La Policía de Chubut informó que el episodio arrancó cerca de las 03:40, cuando personal de la Comisaría Quinta intervino en un domicilio sobre Marinero López. Según el parte, un masculino se metió en una vivienda como quien confunde puerta ajena con boliche nocturno.
Pero en vez de tocar timbre, el tipo fue directo al “saludo cordial”: golpes de puño al cristal frontal de la ventana, que terminó hecho trizas. El propietario, que estaba adentro, vio todo en vivo y en directo —sin necesidad de contratar cámaras de seguridad ni nada fancy—.

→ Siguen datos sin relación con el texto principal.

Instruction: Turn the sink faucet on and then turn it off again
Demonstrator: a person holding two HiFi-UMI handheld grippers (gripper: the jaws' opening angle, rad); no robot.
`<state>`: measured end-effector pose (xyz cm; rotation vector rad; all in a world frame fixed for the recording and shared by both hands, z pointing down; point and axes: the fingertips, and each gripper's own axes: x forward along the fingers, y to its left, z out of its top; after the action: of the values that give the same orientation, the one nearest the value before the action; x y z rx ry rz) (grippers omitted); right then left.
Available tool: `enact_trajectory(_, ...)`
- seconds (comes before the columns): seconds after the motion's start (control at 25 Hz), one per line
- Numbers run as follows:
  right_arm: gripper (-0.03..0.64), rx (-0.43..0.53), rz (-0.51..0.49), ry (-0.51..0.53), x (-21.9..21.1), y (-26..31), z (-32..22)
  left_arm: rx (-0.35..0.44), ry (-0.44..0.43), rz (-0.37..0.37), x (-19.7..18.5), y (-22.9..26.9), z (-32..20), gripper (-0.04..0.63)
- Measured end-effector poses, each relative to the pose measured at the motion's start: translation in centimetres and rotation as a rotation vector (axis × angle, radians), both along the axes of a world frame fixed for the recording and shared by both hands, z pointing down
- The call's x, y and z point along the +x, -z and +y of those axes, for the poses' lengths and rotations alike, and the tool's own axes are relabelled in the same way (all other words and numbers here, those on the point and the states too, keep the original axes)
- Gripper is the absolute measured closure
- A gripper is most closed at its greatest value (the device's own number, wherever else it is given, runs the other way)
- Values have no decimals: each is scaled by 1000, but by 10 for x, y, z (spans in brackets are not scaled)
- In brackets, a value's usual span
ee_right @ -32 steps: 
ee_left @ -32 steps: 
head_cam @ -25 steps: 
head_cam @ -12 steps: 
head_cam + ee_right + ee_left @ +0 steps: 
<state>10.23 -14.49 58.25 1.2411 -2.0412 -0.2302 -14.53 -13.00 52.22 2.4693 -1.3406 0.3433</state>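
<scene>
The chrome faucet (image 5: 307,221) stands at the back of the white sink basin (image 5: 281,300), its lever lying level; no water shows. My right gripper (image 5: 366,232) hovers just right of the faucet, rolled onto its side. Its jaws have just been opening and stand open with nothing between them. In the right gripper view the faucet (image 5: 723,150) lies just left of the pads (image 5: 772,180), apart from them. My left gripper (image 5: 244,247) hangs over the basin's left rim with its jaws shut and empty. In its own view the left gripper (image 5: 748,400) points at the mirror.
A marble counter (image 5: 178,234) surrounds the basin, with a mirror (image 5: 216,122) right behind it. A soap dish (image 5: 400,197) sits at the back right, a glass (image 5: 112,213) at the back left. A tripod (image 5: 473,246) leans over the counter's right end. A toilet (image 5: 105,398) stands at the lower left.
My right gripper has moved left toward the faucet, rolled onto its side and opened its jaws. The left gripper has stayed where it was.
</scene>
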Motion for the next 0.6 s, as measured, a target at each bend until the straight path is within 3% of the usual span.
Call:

Cuando el intruso se dio cuenta de que lo estaban mirando, intentó huir. Spoiler: salió mal.
Policía de Chubut: persecución exprés
Ahí entró en escena un móvil policial que estaba de recorrida por la zona. Ni persecución épica, ni maniobras de película: el masculino fue aprehendido a escasos metros, literalmente dando la vuelta a la esquina.
En tiempos donde algunos delincuentes se sienten protagonistas de GTA, este caso fue más bien un “nivel tutorial”. No hubo resistencia, ni intentos de esconderse, ni estrategias ninja. Nada. Simplicidad pura.